Return each line of the data below that contains the string "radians".
⁂
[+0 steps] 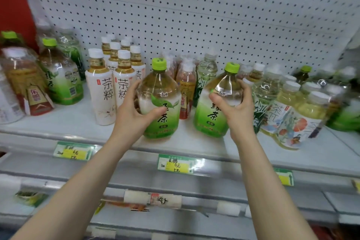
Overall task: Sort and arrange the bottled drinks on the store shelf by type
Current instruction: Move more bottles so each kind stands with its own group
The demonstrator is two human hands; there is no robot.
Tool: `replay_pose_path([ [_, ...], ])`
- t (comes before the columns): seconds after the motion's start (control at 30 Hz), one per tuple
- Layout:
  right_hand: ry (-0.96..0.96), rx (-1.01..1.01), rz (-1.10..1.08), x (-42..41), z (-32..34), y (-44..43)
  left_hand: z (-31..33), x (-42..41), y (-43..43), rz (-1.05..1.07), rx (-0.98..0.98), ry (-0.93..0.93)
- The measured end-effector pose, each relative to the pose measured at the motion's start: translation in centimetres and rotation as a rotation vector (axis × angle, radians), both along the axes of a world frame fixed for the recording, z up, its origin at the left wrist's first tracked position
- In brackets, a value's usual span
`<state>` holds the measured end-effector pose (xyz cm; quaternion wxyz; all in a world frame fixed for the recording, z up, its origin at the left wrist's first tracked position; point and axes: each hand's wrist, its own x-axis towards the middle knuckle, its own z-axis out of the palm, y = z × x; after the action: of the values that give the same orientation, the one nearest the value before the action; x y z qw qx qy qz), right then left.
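Left hand (134,112) wrapped around the left 绿茶 bottle (162,85), right hand (236,111) around the right 绿茶 bottle (207,121), 茶粹 bottles (103,91) alongside.

- One wide-angle camera rides on the person's head.
- It faces forward and slightly down at the shelf (185,143) and the pegboard (194,6) behind it.
- It stands close: both forearms reach in from the bottom edge, and at mid-frame the left hand (132,112) grips the left bottle (165,126) and the right hand (235,108) grips the right bottle (208,121).
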<state>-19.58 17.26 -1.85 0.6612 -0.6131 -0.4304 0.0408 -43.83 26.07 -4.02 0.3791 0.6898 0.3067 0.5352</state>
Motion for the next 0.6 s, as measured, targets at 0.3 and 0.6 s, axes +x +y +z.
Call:
replay_pose_path([
  [0.3,-0.03,0.071,-0.195,-1.8,1.9,-9.6,3.1,1.0,-4.3,-0.22,0.029,-0.071],
  [0.6,-0.038,0.057,-0.411,1.1,0.0,-21.9,1.4,7.9,-11.0,-0.472,-0.01,-0.017],
])
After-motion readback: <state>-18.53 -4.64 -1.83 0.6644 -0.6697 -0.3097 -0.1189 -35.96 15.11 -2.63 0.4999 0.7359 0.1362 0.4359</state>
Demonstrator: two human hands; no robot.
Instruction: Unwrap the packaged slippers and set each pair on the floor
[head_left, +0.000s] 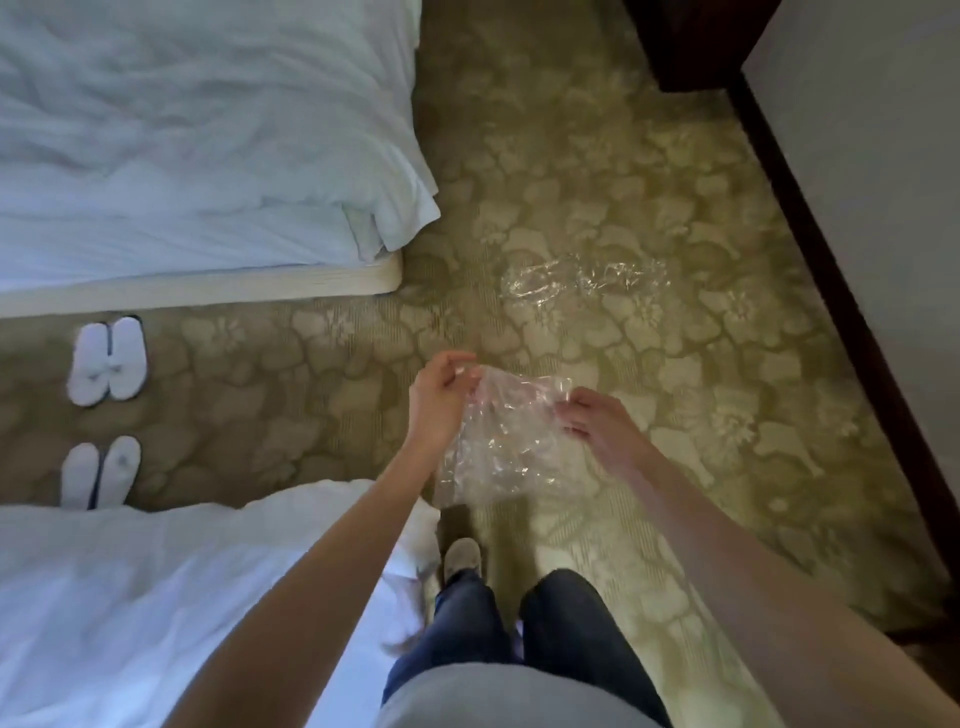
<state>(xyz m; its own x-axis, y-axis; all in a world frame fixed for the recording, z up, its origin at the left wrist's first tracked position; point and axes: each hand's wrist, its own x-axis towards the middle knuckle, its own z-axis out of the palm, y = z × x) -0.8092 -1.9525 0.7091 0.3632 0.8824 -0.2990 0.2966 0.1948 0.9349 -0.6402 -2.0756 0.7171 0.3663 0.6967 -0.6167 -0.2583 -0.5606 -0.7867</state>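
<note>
Standing on a patterned carpet (597, 182), the person shows dark trousers (571, 623) and one grey shoe (461, 556) at the bottom of the view, beside the corner of a white-covered bed (156, 597) on the left. Both bare arms reach forward over the floor. The left hand (439, 395) pinches the upper left edge of a clear plastic wrapper (511, 441) between thumb and fingertips, and the right hand (597, 421) pinches its upper right edge the same way, so the crumpled, empty-looking film hangs stretched between them above the carpet. To the left, in the gap between the two beds, two pairs of white slippers sit on the floor: the nearer pair (101, 475) is partly hidden by the near bed's cover, and the farther pair (107, 361) lies just beside the base of the second bed (208, 156), each pair with its two slippers side by side. Beyond the hands, a second clear wrapper (582, 280) lies flat on the carpet, well apart from both pairs. Farther right, a dark wooden baseboard (831, 312) runs along a pale wall (883, 130).
</note>
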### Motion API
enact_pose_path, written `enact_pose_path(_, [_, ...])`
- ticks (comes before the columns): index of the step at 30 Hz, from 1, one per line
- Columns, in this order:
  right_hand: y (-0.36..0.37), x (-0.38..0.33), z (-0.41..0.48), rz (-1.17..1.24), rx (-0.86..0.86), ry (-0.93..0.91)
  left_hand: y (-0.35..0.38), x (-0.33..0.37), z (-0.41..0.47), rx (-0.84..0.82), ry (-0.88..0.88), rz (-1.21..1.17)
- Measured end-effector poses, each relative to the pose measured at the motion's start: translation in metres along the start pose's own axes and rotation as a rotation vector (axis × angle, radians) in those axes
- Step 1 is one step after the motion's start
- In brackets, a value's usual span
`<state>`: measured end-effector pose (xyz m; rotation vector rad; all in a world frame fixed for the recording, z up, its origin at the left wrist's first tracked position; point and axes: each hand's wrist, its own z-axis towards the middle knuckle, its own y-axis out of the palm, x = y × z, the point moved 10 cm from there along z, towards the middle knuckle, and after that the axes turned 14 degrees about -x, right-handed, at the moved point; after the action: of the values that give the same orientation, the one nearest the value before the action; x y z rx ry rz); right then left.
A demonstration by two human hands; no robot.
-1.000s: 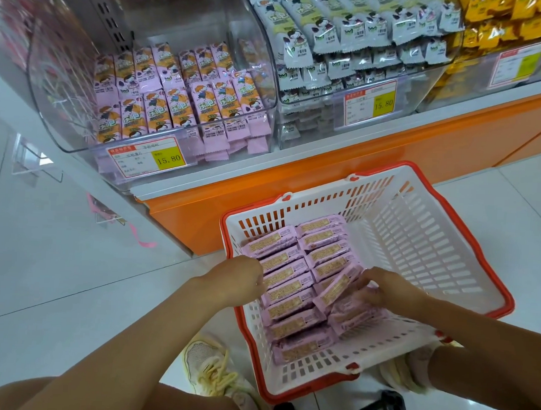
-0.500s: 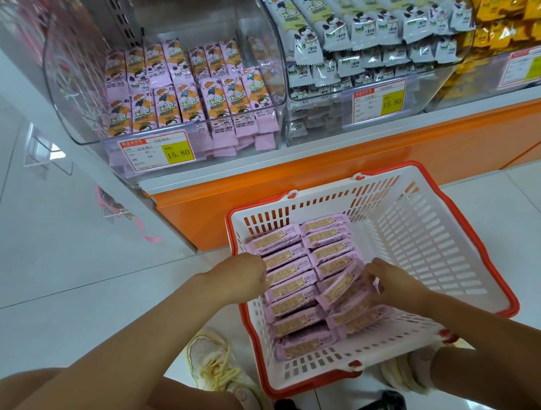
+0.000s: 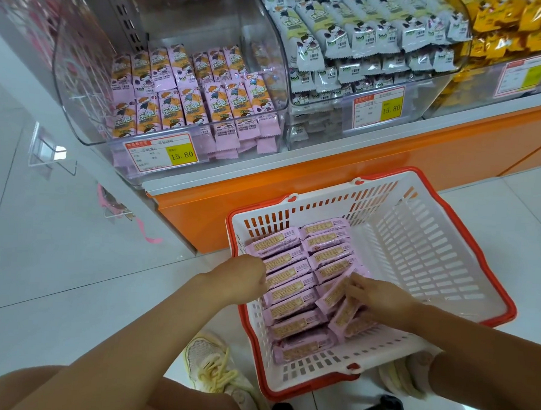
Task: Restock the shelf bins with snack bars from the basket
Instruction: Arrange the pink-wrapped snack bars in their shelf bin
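A white basket with a red rim (image 3: 447, 276) sits on the floor, its left half packed with pink snack bars (image 3: 290, 287) in two rows. My left hand (image 3: 240, 278) is curled over the basket's left rim; its fingers are hidden and I cannot tell whether they hold a bar. My right hand (image 3: 374, 295) grips a tilted bunch of pink bars (image 3: 342, 305) in the right row. Above, a clear shelf bin (image 3: 80, 107) holds matching pink bars (image 3: 187, 87) standing in rows.
A second clear bin with white snack packs (image 3: 359, 37) stands to the right, and yellow packs (image 3: 516, 26) lie further right. Orange shelf base (image 3: 327, 176) runs behind the basket. My shoes (image 3: 216, 371) and a black tripod foot (image 3: 387, 408) are beside the basket's near edge.
My right hand has slid left along the right row and tipped several bars up on edge. The left hand has stayed at the basket's left rim.
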<state>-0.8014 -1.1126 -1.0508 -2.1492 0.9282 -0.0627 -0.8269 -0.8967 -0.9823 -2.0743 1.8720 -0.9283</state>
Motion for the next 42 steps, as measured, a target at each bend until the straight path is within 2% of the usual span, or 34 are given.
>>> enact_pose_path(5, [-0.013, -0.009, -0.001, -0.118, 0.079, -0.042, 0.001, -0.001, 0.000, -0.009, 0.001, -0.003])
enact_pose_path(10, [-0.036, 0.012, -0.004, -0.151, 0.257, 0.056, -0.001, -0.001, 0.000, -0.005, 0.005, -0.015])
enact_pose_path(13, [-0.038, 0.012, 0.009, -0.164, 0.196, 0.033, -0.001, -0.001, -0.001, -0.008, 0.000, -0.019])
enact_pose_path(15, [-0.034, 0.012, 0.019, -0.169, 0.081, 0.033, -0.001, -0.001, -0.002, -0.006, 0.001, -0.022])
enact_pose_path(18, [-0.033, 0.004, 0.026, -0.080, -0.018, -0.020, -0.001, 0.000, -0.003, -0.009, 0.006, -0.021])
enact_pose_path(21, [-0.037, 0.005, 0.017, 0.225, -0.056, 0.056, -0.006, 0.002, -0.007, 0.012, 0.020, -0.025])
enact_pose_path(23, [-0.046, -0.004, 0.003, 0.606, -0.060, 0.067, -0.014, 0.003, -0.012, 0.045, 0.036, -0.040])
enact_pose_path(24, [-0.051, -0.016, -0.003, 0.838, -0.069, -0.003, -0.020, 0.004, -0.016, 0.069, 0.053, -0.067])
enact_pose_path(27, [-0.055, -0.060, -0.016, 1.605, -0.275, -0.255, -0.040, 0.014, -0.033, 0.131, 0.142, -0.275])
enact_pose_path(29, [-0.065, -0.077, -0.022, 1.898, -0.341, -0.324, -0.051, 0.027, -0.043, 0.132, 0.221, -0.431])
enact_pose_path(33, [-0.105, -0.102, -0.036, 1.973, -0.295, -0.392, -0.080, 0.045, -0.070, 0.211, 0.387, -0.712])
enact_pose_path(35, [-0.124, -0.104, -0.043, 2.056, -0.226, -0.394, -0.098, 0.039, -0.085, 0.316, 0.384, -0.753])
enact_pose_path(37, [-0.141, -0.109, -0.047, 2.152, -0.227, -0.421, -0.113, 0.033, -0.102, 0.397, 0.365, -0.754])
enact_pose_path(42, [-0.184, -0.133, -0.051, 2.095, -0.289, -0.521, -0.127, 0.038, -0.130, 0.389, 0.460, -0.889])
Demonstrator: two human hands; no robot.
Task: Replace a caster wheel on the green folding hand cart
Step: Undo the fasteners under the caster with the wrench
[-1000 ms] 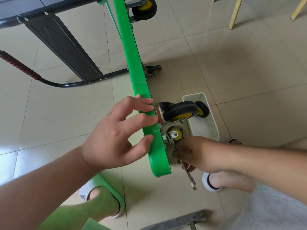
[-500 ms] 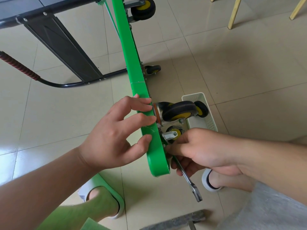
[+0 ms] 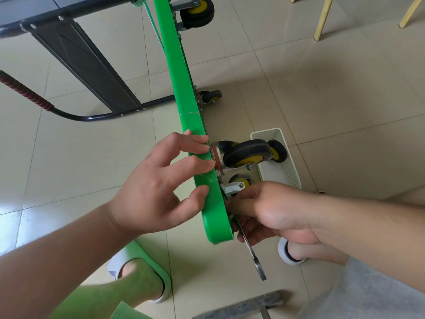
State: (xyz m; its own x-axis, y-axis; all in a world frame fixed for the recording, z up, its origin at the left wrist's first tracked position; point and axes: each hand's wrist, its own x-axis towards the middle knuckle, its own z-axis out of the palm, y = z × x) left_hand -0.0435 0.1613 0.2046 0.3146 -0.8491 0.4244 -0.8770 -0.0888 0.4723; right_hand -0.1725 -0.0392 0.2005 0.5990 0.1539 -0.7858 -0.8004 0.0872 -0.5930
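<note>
Wrench [image 3: 253, 254] in curled right grip [image 3: 276, 215] beside caster wheel [image 3: 247, 153]; left grip [image 3: 156, 187] spread on cart [image 3: 184, 88].

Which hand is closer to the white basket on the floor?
Right. The right hand, gripping the wrench, is just this side of the white basket; the left hand rests on the green cart, across its deck from the basket.

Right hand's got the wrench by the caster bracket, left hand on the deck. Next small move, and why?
Probably a short swing of the wrench at the caster bracket. The right hand grips it close against the green deck, and the left hand braces the deck's edge. The wrench head is hidden, so seating cannot be confirmed.
</note>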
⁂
• [RESPONSE TO THE TASK]
- The measured end-effector pose, each relative to the pose measured at the motion's start: translation in centimetres and rotation as a rotation vector (axis × angle, radians), both along the axes of a world frame fixed for the recording, z up, its origin at the left wrist's first tracked position
- Measured end-effector poses, each relative to the pose measured at the motion's start: translation in metres along the start pose's own axes and rotation as a rotation vector (axis × angle, radians) in those axes

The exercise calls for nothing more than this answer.